C’è il rischio che le prigioni italiane possano diventare delle palestre per aspiranti terroristi se non si presta maggiore attenzione alla tutela dei diritti dei detenuti di religione islamica. Così il ministro della Giustizia, Andrea Orlando, in un’intervista rilasciata al Corriere della Sera. Secondo il Guardasigilli, bisogna “far sì che il rispetto dei diritti dei detenuti di religione islamica, oltre che doverosa applicazione dei principi costituzionali, sia anche strumento per prevenire la radicalizzazione e il reclutamento fondamentalista; una via per contrastare il proselitismo di chi ci vede come nemici dell’Islam”. Secondo una ricerca realizzata nel 2014 dal Dap (Dipartimento dell’amministrazione penitenziaria, ndr), circa il 35% dei detenuti nelle carceri italiane proviene da Paesi di fede islamica: circa 13.500 su 23mila detenuti stranieri, arrivati per lo più dalla regione del Maghreb e soprattutto da Marocco e Tunisia. Dallo studio del Dap emerge che i musulmani osservanti sono circa 9mila e in un carcere su quattro (52 istituti sui 202 censiti) possono riunirsi in preghiera all’interno di un locale adibito a moschea.
Orlando: “Modello Guantanamo ha fallito”
“Premesso che stiamo operando per diminuire il numero dei detenuti trasferendoli nei Paesi d’origine – prosegue Orlando – bisogna fare di più. L’effettiva tutela dei diritti fondamentali dell’individuo in generale, e nel carcere in particolare, è un elemento primario di contenimento del rischio di radicalizzazione. Anche perché abbiamo sperimentato l’esempio contrario: vicende come quella di Guantanamo dimostrano che, come sostenuto dall’indagine del Senato Usa, misure estreme, oltre a violare i diritti fondamentali delle persone, non sono di ausilio effettivo nella lotta al terrorismo globale ma rischiano di alimentarlo”. Una convinzione che nasce anche “da un dato di fatto: alcuni autori dei gravissimi attentati che si sono verificati di recente, a Parigi come a Copenaghen – precisa – hanno visto nascere o crescere il loro estremismo proprio nelle prigioni, dove si sono probabilmente rafforzati i rapporti con organizzazioni radicali e violente”.

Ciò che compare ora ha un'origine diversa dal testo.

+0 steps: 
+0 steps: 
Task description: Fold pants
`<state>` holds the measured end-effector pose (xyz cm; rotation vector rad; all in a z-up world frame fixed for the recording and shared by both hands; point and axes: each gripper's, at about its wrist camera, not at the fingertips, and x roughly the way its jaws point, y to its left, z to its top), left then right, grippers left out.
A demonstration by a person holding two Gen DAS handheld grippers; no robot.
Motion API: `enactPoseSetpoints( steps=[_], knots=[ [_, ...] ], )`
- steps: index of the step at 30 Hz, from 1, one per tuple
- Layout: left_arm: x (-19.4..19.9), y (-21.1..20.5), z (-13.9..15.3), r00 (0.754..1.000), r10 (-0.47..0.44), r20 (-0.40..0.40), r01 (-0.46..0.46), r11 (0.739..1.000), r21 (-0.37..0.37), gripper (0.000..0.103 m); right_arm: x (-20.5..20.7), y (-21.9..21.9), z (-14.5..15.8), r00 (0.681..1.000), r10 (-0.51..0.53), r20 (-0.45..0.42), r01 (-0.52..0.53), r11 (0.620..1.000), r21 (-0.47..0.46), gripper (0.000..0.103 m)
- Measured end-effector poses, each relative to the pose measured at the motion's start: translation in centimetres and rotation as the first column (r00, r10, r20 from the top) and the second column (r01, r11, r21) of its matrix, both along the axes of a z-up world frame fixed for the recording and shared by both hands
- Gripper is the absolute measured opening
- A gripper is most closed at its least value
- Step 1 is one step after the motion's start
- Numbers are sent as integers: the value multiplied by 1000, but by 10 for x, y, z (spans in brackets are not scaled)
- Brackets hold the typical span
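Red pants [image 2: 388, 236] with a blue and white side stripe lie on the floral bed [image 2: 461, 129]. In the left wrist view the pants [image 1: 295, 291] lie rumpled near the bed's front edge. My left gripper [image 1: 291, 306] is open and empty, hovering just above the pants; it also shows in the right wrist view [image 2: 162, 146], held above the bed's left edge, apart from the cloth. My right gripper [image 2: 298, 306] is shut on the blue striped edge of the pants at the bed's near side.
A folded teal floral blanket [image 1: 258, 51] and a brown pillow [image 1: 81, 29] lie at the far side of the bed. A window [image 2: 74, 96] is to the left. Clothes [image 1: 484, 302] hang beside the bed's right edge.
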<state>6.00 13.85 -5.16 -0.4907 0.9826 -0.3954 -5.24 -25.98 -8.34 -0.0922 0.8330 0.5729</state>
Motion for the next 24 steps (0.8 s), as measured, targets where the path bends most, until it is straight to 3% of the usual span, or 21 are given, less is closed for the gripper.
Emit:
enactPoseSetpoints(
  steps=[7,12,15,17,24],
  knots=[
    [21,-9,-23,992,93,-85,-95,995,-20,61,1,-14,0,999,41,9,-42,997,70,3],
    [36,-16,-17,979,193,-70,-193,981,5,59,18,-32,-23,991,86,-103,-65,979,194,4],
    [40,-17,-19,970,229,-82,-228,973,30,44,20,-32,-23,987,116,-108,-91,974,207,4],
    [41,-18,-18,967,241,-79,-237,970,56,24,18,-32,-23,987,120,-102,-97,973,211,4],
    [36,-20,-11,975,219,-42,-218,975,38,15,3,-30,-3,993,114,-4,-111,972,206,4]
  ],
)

Orlando e il caso del detenuto rumeno
Il ministro poi torna sul caso di alcuni agenti di polizia penitenziaria che, sulla pagina Facebook del sindacato di polizia penitenziaria Alsippe, hanno esultato per il suicidio di un detenuto rumeno avvenuto all’interno del carcere milanese di Opera. “Un episodio intollerabile – sottolinea Orlando – per il quale abbiamo già avviato accertamenti, e chiesto alle organizzazioni sindacali – oltre ai vertici del Dap – di prendere le distanze”.